Study Focuses on an Alternative Diagnosis to Alzheimer’s Disease
Here's a terrible thought: What if an elderly loved one was confined to a nursing home because a doctor assumed he had Alzheimer's, but he didn't have the disease at all? Worse, what if his condition could be helped and his life restored, and no one knew it?
It is estimated that 250,000 Americans over the age of 65 may have been misdiagnosed with Alzheimer's disease, and perhaps Parkinson's disease, when in fact they have a treatable condition known as normal pressure hydrocephalus, or NPH.
Now, Dr. Marvin Bergsneider, associate professor-in-residence in the UCLA Division of Neurosurgery, has been awarded a $1 million grant from the National Institutes of Health to further investigate what causes the condition and to develop treatments that lower risks and improve results. The UCLA study, which is funded for four years, will begin in February.
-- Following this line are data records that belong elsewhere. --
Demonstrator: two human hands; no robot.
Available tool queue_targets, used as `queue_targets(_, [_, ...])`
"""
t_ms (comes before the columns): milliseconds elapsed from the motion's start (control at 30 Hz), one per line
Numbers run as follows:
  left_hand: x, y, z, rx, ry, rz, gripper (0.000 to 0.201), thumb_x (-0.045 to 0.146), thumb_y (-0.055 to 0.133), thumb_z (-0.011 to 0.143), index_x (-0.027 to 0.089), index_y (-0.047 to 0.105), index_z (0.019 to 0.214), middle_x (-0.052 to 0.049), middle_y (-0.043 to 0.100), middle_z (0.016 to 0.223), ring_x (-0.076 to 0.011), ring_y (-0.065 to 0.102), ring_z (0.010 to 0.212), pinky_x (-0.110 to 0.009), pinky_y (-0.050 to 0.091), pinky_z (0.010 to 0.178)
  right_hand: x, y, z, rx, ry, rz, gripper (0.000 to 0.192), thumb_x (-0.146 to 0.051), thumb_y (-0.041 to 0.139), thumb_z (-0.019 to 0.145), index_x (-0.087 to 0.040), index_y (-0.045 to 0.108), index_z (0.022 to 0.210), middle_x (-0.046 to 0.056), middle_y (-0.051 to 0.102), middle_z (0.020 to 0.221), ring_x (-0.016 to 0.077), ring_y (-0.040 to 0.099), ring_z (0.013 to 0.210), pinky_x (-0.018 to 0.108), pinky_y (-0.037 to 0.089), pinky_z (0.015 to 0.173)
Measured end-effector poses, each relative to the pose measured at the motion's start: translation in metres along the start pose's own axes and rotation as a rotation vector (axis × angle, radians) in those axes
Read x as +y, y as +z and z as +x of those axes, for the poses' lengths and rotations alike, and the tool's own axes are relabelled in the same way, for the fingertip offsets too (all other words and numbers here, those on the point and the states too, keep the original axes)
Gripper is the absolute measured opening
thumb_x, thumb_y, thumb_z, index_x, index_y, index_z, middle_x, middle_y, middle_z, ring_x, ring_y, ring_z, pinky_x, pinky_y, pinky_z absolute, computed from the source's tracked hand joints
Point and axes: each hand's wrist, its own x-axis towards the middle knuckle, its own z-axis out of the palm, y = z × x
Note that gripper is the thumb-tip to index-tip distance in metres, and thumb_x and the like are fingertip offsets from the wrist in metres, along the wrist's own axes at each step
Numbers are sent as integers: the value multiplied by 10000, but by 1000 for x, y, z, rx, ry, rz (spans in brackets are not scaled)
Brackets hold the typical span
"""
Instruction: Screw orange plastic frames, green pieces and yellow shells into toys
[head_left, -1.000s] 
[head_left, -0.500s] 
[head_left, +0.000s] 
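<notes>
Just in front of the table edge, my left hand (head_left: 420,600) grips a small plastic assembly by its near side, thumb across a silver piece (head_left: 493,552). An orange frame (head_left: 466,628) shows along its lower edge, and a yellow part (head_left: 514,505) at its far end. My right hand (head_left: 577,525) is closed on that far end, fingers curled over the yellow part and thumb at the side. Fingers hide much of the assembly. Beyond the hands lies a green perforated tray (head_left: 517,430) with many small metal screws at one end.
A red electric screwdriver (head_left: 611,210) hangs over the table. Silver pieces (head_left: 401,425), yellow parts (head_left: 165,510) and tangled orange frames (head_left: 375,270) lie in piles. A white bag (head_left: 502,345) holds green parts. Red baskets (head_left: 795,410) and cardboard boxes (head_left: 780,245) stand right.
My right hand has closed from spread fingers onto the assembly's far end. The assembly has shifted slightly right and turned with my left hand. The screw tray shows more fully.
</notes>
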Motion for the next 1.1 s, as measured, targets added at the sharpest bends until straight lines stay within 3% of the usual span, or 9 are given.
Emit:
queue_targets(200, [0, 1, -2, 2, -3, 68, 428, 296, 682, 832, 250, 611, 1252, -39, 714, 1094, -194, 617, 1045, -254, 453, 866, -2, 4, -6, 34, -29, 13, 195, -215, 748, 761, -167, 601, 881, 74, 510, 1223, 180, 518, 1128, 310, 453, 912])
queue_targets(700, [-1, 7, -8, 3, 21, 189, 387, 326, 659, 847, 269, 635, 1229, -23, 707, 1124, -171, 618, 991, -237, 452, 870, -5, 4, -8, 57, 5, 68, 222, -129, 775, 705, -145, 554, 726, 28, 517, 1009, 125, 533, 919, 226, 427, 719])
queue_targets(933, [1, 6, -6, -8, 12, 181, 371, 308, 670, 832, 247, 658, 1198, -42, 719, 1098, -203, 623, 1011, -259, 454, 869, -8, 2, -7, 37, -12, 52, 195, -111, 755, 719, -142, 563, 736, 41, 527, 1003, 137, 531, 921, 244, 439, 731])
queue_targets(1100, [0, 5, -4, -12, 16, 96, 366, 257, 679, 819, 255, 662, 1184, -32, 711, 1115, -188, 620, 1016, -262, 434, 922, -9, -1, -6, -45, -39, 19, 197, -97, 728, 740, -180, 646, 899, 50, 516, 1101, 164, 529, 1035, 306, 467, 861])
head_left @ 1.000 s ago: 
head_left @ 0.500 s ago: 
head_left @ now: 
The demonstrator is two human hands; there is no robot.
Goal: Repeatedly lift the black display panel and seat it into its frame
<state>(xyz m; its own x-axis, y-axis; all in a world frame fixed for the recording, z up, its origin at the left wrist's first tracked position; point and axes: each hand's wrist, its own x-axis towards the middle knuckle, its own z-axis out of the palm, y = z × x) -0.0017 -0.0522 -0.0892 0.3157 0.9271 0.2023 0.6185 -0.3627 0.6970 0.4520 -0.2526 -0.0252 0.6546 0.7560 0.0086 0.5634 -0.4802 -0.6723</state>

NPH is a relatively new disorder, first recognized in 1965. It is not well-known among the public and, more importantly, is often overlooked by physicians, said Bergsneider, who directs UCLA's Adult Hydrocephalus Program, which has treated more than 500 NPH patients over the past 12 years.
Hydrocephalus is a condition in the brain characterized by an abnormal buildup of cerebrospinal fluid. Residing within spaces both inside and surrounding the brain, cerebrospinal fluid's normal function is to provide a cushion that protects the brain from injury. Recently, it has been found that movement of this fluid is also critical for the maintenance of adequate blood flow to the brain. But if something occurs that interferes with its free movement, the fluid can accumulate in cavities called ventricles. As a result, these ventricles may expand like balloons, stretching and damaging surrounding brain tissue.
In the elderly, this can cause difficulty walking (an unsteady and/or shuffling gait), poor bladder control (urgency and/or incontinence) and short-term memory loss. But because all of these symptoms are relatively common in the elderly population, a diagnosis of NPH is often not considered.
"Many people see these problems in the elderly," Bergsneider said, "and just say, 'Well, they're old.' "
In cases involving more advanced symptoms of NPH, the condition may be frequently mistaken for better-known and more common disorders, including Alzheimer's and Parkinson's. While the clinical triad of gait disturbance, poor bladder control and memory loss represents the hallmark findings for a diagnosis of NPH, the key test missing in most misdiagnosed cases, said Bergsneider, is an MRI or CT scan of the brain, which is not routinely performed. The enlargement of the ventricles typical of NPH is easy to identify with either of these imaging tools, and it is often the radiologist who raises the possibility of NPH.
Treatment is available for those suffering from NPH. A shunt is surgically inserted in the brain to drain the cerebrospinal fluid to another part of the body, typically the abdominal cavity. Over the last decade, technological advances have significantly lowered the risks associated with shunt operations. Tremendous improvement is seen in some who undergo the procedure. A patient who is unable to walk or control his bladder and who may appear severely demented can be brought back to an independent life following the insertion of a shunt. If untreated, the opposite can occur, with deterioration progressing until the person must be confined to a nursing home for full care.
Bergsneider's UCLA study will involve a shunt-insertion clinical trial. Eligibility for the trial begins with having the clinical triad of NPH symptoms: shuffling gait, poor bladder control and memory problems. Next, brain imaging — either an MRI or CT scan — must reveal enlarged ventricles. For patients who meet these criteria, Bergsneider will perform additional confirmatory testing. Those who meet the clinical criteria and pass a supplemental test will then be considered as candidates.